Today, over half of the world’s population lives in urban areas with a projected growth to more than two-thirds in 2050. The city-state of Singapore faces the challenges of supporting a sustainable urban system with growing population in a limited land, sea, and air space. The only direction to develop is toward the subsurface. Conventional geophysical methods are not applicable because of their disruptions to urban activities, deteriorated performance due to strong anthropogenic interference, and unsatisfying spatial and temporal resolution. In this webinar, we present recent advances in passive sensing to harvest the urban noise from traffic, construction, and ocean waves with small, dense arrays. We design novel signal processing techniques that turn urban hum to rich information of the urban system, both above and below surface. The resulting meter-scale spatial resolution and minute-scale temporal resolution are the cornerstones to meeting engineering demands in urban environments.
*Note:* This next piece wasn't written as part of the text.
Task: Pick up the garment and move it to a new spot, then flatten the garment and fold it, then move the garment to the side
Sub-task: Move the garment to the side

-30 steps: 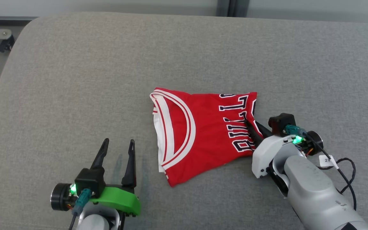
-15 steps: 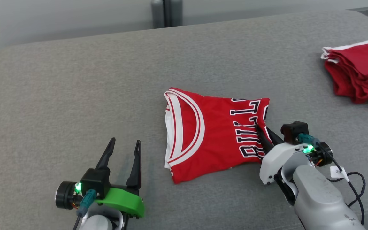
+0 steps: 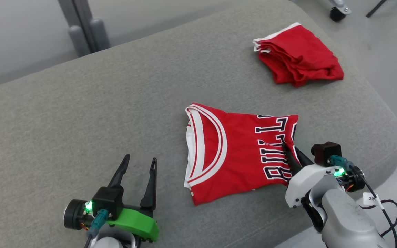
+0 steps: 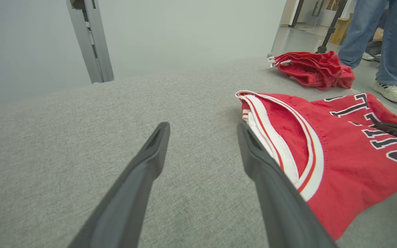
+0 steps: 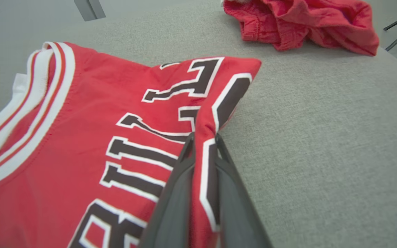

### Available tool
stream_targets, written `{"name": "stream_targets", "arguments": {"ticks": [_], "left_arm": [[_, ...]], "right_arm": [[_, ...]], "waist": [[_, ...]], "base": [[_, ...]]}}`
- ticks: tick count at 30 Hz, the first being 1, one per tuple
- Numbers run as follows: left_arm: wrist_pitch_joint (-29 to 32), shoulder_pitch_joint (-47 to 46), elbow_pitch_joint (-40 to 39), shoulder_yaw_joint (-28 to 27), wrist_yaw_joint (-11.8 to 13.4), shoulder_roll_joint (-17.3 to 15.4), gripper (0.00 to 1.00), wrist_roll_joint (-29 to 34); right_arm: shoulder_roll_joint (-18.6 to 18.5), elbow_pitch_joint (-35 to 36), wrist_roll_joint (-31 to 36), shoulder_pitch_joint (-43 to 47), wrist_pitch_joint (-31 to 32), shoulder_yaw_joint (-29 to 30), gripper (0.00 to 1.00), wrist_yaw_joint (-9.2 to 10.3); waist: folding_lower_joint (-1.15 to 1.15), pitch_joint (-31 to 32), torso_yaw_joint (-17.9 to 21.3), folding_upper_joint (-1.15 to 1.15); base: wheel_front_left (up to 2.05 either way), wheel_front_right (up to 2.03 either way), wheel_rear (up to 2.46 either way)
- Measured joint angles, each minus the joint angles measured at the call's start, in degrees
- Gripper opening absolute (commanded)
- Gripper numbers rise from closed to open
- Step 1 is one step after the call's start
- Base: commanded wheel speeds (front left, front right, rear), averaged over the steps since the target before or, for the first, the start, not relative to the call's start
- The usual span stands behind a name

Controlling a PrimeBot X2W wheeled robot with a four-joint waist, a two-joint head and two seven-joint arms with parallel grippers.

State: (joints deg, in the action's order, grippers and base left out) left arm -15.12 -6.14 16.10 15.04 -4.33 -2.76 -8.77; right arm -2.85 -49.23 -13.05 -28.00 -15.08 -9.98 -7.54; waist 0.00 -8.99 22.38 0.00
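The garment (image 3: 233, 151) is a folded red jersey with white trim and black lettering, lying on the grey cushion (image 3: 81, 120). My right gripper (image 3: 286, 148) is shut on the garment's right edge; in the right wrist view a ridge of the red cloth (image 5: 203, 162) is pinched between the two dark fingers. My left gripper (image 3: 140, 162) stands open over bare cushion to the left of the garment, apart from it. In the left wrist view the garment (image 4: 326, 151) lies right of the open fingers (image 4: 150, 162).
A stack of folded red clothes (image 3: 298, 55) lies at the cushion's far right corner. The cushion's right edge (image 3: 388, 113) drops to the floor. A person's legs in jeans (image 4: 377, 38) stand beyond that edge. A grey post (image 3: 81, 31) rises behind the cushion.
The head camera has swung to the right, bringing the red stack and the cushion's right edge into view. Both grippers hold the same state and the same place relative to the garment.
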Motion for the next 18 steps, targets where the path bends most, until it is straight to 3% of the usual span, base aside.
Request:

We present newly developed fiber sensing technology using existing dark fiber infrastructure that has the potential to enable a million-sensor system underneath each major city around the globe. Applications of these techniques in shallow bedrock mapping, deep aquifer identification, and near-surface monitoring for geohazards provide the opportunity for geophysicists to contribute directly to urban society in planning, managing, and monitoring its space, water, infrastructure and other resources.
Speaker Bio
Dr. Elita Li
Dr. Elita Li joined the Department of Civil and Environmental Engineering at the National University of Singapore as an assistant professor in 2016. Before coming to Singapore, Dr. Li did her postdoctoral research at Massachusetts Institute of Technology, holding a joint position in the Earth Resources Laboratory and the Department of Mathematics. Dr. Li received her PhD and M.S. degrees in Geophysics from Stanford University in 2014 and 2010, respectively. She obtained her B.S. degree in Information and Computational Science from China University of Petroleum, Beijing in 2008. At NUS, Elita’s research group works on geophysical applications in urban environments for smart city developments. By integrating ambient noise imaging and distributed sensor networks, the research efforts are focused on the development of a noninvasive, high-resolution, and real-time listening system to solve pressing urban challenges in space, water, and society. Elita was the recipient of the J. Clarence Karcher Award from SEG in 2018 and the SEG South & East Asia Honorary Lecturer for 2022.